Neural Networks 15 Essential Q&A
Interview Prep

Loss Functions — 15 Interview Questions

Empirical risk, MSE vs cross-entropy, softmax pairing, robust losses, and how regularizers enter the objective—what interviewers expect you to connect to gradients.

Colored left borders per card; green / amber / red difficulty chips.

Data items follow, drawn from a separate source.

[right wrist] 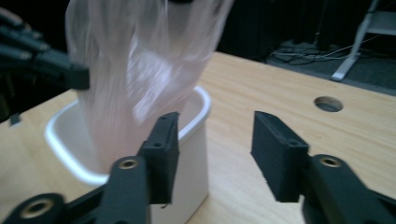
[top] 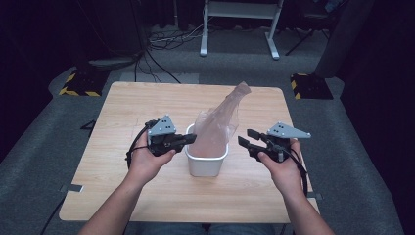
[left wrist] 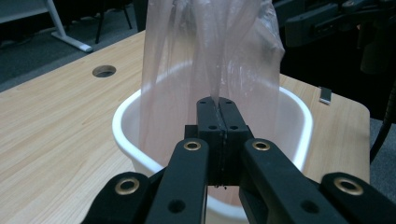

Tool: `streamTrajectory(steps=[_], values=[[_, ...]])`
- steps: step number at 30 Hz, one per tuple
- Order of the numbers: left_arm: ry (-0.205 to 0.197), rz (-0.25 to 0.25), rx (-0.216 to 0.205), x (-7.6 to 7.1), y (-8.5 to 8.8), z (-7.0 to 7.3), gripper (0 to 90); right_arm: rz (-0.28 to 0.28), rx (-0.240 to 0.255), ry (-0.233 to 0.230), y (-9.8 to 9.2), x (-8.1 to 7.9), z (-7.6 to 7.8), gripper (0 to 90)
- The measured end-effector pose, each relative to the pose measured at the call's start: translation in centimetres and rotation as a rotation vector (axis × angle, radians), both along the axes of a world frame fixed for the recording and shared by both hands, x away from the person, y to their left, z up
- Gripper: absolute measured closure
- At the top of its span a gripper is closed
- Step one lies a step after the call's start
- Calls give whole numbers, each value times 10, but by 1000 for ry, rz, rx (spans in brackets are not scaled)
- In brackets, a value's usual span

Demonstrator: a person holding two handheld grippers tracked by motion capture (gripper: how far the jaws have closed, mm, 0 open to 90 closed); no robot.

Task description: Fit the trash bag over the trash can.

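Plastic bag [top: 218,125] stands in white bin [top: 206,164] on table [top: 122,112]; we pinch its edge with left gripper [left wrist: 217,109] to line it, right gripper [right wrist: 212,140] spread beside.

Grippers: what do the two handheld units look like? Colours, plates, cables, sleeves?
Both are black two-jaw units. The left gripper and right gripper each carry a grey three-cornered plate with small holes on top. Black cables trail from both. In the gripper views the linkage arms show brass-coloured pivot rings, and the pads are flat black blocks. The person's forearms are bare, no sleeves.
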State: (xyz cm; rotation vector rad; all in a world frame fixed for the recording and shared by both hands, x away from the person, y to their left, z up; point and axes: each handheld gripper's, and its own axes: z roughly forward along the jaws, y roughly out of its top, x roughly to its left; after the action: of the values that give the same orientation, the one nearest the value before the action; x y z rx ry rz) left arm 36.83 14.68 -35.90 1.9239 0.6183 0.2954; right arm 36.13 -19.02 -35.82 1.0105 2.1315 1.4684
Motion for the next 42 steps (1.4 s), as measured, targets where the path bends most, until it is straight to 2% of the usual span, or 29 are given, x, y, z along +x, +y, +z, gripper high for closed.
streamTrajectory(steps=[4, 6, 9, 12, 13, 18, 20, 23, 24, 26, 28, 30, 31, 32, 34, 37, 38, 39, 40, 41, 42], values=[[-12, -7, -10, -9, 2, 4, 899, 62, -18, 27, 8, -7, -1, 619], [-17, -22, -18, -13, 1, 6, 899, 80, -19, 17, 13, -9, 1, 620], [-30, -50, -9, -22, -2, 7, 899, 95, -18, 1, 22, -6, 5, 631], [-41, -65, 0, -27, -4, 7, 898, 93, -23, -6, 26, -2, 6, 626], [-50, -64, 8, -29, -3, 6, 892, 83, -19, -11, 30, 4, 6, 593], [-35, -83, -3, -32, -1, 1, 892, 44, 2, -17, 36, 18, 4, 561], [-41, -113, -1, -35, -2, 0, 892, 39, 4, -15, 43, 24, 1, 547], [-46, -142, 0, -38, -5, -1, 892, 47, 7, -13, 49, 24, -1, 519], [-49, -157, 6, -39, -7, -2, 886, 50, 16, -14, 55, 24, -2, 469], [-31, -162, -12, -38, -6, -4, 865, 47, 18, -12, 58, 24, -3, 459], [-35, -148, -33, -36, -2, -5, 813, 44, 24, -15, 56, 24, -3, 440], [-63, -108, -48, -34, 5, -5, 690, 32, 25, -17, 50, 23, -2, 436], [-63, -108, -48, -34, 5, -5, 665, 32, 25, -17, 50, 23, -2, 436], [-51, -77, -65, -30, 14, -4, 661, 18, 18, -18, 43, 23, 0, 437], [-46, -55, -75, -28, 20, -4, 633, 3, 16, -16, 36, 22, 1, 437], [-51, -31, -71, -25, 28, -2, 597, -20, 15, -22, 26, 23, 3, 442], [-62, 11, -72, -20, 34, -1, 582, -26, 18, -21, 23, 23, 3, 446], [-62, 11, -72, -20, 34, -1, 573, -26, 18, -21, 23, 23, 3, 446], [-74, 47, -60, -16, 38, 0, 581, -41, 21, -19, 19, 25, 4, 454], [-79, 96, -51, -6, 43, 0, 576, -49, 22, -18, 18, 26, 4, 456], [-75, 118, -50, -1, 44, 0, 569, -54, 22, -17, 17, 27, 4, 460]])
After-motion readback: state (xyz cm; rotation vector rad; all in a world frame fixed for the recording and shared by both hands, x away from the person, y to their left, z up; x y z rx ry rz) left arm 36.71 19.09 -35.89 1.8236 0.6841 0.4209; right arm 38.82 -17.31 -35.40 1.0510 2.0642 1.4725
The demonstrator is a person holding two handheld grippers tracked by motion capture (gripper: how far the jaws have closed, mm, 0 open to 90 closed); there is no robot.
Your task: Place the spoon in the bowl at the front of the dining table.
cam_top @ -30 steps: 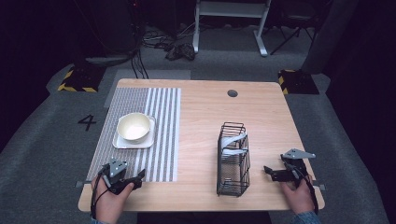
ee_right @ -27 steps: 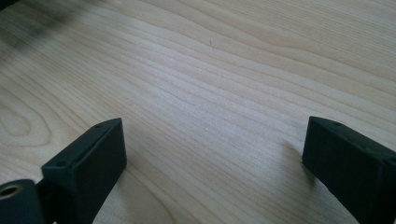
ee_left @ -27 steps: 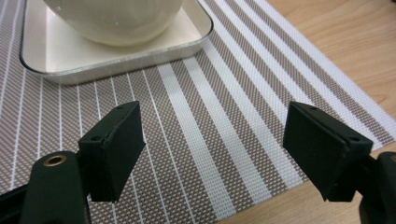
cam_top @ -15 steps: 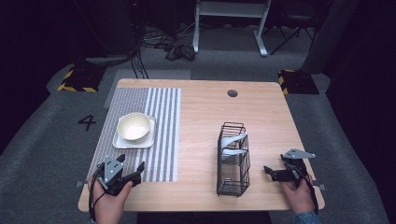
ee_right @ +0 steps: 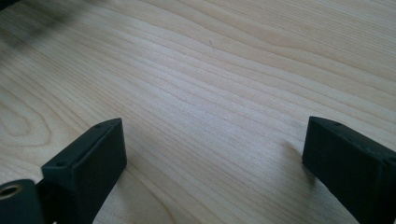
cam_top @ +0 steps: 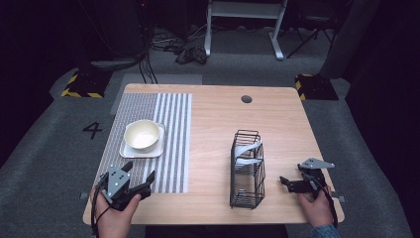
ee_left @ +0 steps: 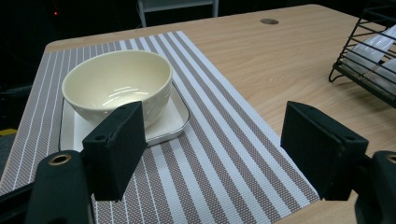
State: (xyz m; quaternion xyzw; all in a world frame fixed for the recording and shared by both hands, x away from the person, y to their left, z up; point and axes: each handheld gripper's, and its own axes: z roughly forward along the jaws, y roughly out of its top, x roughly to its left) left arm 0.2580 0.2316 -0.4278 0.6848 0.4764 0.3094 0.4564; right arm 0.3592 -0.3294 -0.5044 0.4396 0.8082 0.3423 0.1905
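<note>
Near the table's (cam_top: pixel 218 114) front-left corner, the left gripper (cam_top: pixel 139 179) is hovering with jaws spread wide and empty, pointing toward the cream bowl (cam_top: pixel 142 135). The bowl is sitting upright, mouth up, on a white square plate (cam_top: pixel 127 150) on the striped mat (cam_top: pixel 173 144). The right gripper (cam_top: pixel 291 183), equally wide and empty, is resting at the front-right corner beside the wire rack (cam_top: pixel 246 171).

Your left gripper has lifted and turned.

Over the last second your left gripper (cam_top: pixel 139 182) has risen off the table's near edge, its wide-apart jaws now aimed up the striped mat (cam_top: pixel 171 148) toward the cream bowl (cam_top: pixel 142 135).
</note>
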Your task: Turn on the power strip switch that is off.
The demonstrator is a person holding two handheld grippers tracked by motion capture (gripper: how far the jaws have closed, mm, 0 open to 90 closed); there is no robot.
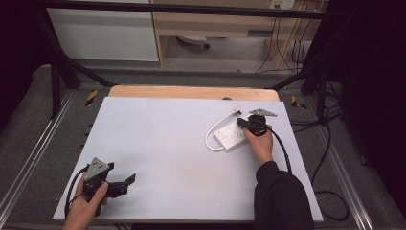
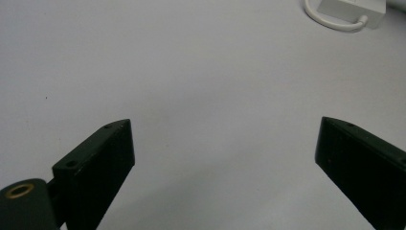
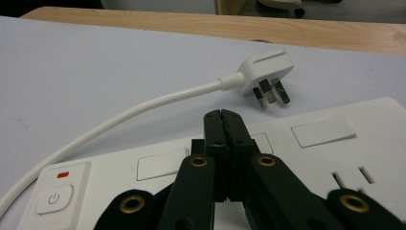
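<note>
The right gripper (image 1: 249, 124) sat low over the white power strip (image 1: 231, 135) at the far right of the white table (image 1: 158, 158), and in the right gripper view its two black jaws were pressed flat together with nothing between them, tips (image 3: 224, 117) resting over the strip's top face (image 3: 330, 143). Just left of those tips lay a blank rectangular socket cover (image 3: 160, 167), another sat to their right (image 3: 323, 130), and further left, at the strip's end, was the power button (image 3: 54, 199) with a small red mark (image 3: 63, 174) above it. Beyond the tips, just off the strip's far edge, the white three-pin plug (image 3: 265, 72) lay on the table with its pins pointing back toward the gripper, its white cord (image 3: 143, 108) curving away left and down. The left gripper (image 1: 117, 184) was held well apart from all this, near the table's front left corner; in the left gripper view its jaws stood wide apart over bare tabletop, gripping nothing, with the strip (image 2: 352, 9) and a loop of cord (image 2: 330, 21) far ahead and to the right.
</note>
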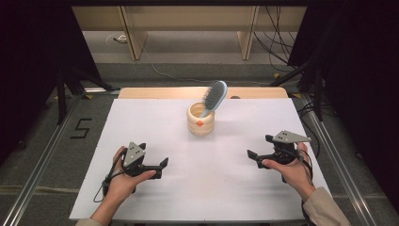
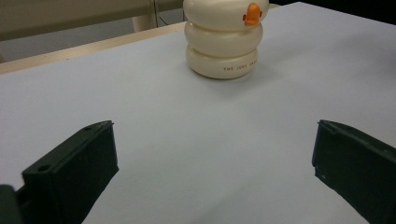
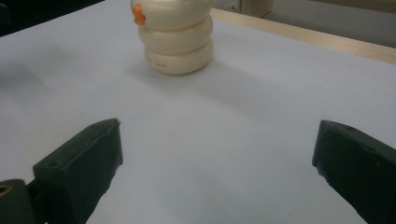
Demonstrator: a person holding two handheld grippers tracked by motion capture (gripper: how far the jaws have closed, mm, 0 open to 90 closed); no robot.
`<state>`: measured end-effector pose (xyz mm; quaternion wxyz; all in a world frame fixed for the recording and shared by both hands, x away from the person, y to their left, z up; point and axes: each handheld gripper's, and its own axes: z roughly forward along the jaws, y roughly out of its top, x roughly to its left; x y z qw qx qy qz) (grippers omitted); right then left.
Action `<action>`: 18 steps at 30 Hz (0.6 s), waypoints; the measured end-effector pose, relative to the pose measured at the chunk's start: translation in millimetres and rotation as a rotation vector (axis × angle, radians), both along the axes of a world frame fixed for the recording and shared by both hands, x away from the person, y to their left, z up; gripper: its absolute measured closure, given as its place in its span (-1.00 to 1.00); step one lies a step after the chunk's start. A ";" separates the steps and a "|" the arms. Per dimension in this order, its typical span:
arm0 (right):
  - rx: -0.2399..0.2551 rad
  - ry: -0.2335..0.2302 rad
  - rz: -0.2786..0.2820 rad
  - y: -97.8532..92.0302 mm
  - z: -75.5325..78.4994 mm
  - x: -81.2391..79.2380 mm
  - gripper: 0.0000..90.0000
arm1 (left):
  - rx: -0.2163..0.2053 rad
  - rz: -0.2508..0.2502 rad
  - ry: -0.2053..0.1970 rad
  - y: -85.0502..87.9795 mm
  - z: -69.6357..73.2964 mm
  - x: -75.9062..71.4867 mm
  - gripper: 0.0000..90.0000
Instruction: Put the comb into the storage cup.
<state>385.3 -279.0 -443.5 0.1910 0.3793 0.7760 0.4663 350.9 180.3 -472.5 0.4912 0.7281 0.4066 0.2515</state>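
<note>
A cream ribbed ceramic cup with an orange beak (image 1: 201, 120) holds a blue bristled hairbrush (image 1: 214, 97), ahead between both claws. Left claw (image 1: 157, 165) and right claw (image 1: 256, 156) gape wide, empty, over the white surface (image 1: 211, 188).

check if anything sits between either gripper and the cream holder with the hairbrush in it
Nothing visible does. Bare white table lies between the left gripper and the cream holder, and likewise between the right gripper and it. Both grippers are open and apart from the holder; the hairbrush leans out of its top.
</note>
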 end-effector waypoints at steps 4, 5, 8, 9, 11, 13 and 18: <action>0.002 -0.001 -0.003 -5.0 -1.8 -5.5 -0.94 | 0.003 -0.001 -0.001 0.6 0.3 -0.5 -1.00; 0.002 -0.003 -0.003 -6.4 -2.0 -7.1 -0.94 | 0.004 -0.002 0.000 0.7 0.3 -0.7 -1.00; 0.004 -0.005 -0.004 -10.0 -3.0 -11.3 -0.94 | 0.006 -0.001 -0.001 1.6 0.1 -0.7 -1.00; 0.005 -0.005 -0.004 -11.1 -3.8 -12.7 -0.94 | 0.005 0.001 -0.001 1.8 -0.1 -0.6 -1.00; 0.007 0.000 -0.004 -12.7 -5.4 -15.5 -0.93 | 0.003 0.001 -0.002 1.9 -0.1 -0.7 -1.00; 0.005 0.000 -0.007 -14.8 -6.0 -17.7 -0.93 | 0.003 0.001 -0.002 1.8 -0.4 -0.6 -1.00; 0.007 -0.007 -0.009 -18.9 -8.6 -22.8 -0.93 | 0.003 -0.001 -0.001 2.6 -0.6 -1.8 -1.00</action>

Objective Cross-entropy MSE Regularization
1 What is a loss function in supervised learning?Easy
Answer: A scalar that scores how far model outputs are from targets for one example (or batch). Training minimizes the average loss over the dataset—the empirical risk.
2 Mean squared error (MSE)—definition and typical use.Easy
Answer: Average of squared differences between prediction and target. Common for regression; penalizes large errors heavily. With Gaussian noise assumptions, MSE relates to maximum likelihood.
MSE = (1/n) Σ (ŷ_i − y_i)²
3 Binary cross-entropy in one line.Easy
Answer: For label y ∈ {0,1} and predicted probability p̂, loss encourages p̂ → y. It is the negative log-likelihood of a Bernoulli model—strong gradients when the model is confidently wrong.
4 Multi-class cross-entropy with one-hot targets.Medium
Answer: −Σ_k y_k log p̂_k with one-hot y picks the log-probability of the true class. With softmax outputs, this is standard classification training.
5 Why softmax + cross-entropy together?Medium
Answer: Softmax turns logits into a distribution; CE matches it to labels. The combined gradient w.r.t. logits is often simple (prediction minus target), which is stable and efficient to implement (e.g. log-softmax + NLL).
6 Hinge loss—when does it appear?Medium
Answer: Classic for SVMs: penalizes margin violations. Less common in standard deep classifiers than CE but shows up in contrastive / max-margin formulations.
7 Huber loss vs MSE for regression.Medium
Answer: Behaves like MSE near zero (smooth) and like L1 far out—less sensitive to outliers than pure MSE while staying differentiable in practice (at the join point subgradient).
8 Where does L2 regularization appear in the loss?Easy
Answer: Add λ||w||² (or similar) to the empirical loss so optimization shrinks weights, improving generalization. It is weight decay in the objective (implementation details can differ in AdamW).
9 Why not train directly on classification accuracy?Medium
Answer: Accuracy is piecewise constant in logits—gradient is zero almost everywhere. Differentiable surrogates (CE) provide learning signal.
10 Focal loss—purpose in one sentence.Hard
Answer: Down-weights easy examples so training focuses on hard ones—useful with extreme class imbalance in detection settings.
11 Class imbalance—common loss-side fixes?Medium
Answer: Class weights in CE, resampling, focal loss, or changing the evaluation metric. Mention that rebalancing affects calibration.
12 Label smoothing—what does it change?Hard
Answer: Replace hard one-hot with a mixture with a uniform (or other) distribution so the model is not pushed to infinite confidence. Often improves calibration and regularization.
13 KL divergence as a loss component—when?Hard
Answer: When matching two distributions—e.g. knowledge distillation (student vs teacher softmax), variational objectives, or probabilistic models. It measures extra bits if using q instead of p.
14 Multi-label classification—typical loss?Medium
Answer: Independent sigmoid + binary CE per label (not softmax), because multiple labels can be active at once.
15 How do you pick a loss for a new task?Medium
Answer: Match the output head and probabilistic story: regression → MSE/Huber; exclusive classes → softmax+CE; multi-label → sigmoid+BCE; ranking → pairwise/ranking losses. Align with business metric when possible.
Tie every loss answer to gradients and what is being optimized.

Quick review checklist

  • Empirical risk; MSE vs CE; softmax+CE gradient story.
  • Why not accuracy; multi-label vs multi-class losses.
  • Regularization in objective; label smoothing / focal at high level.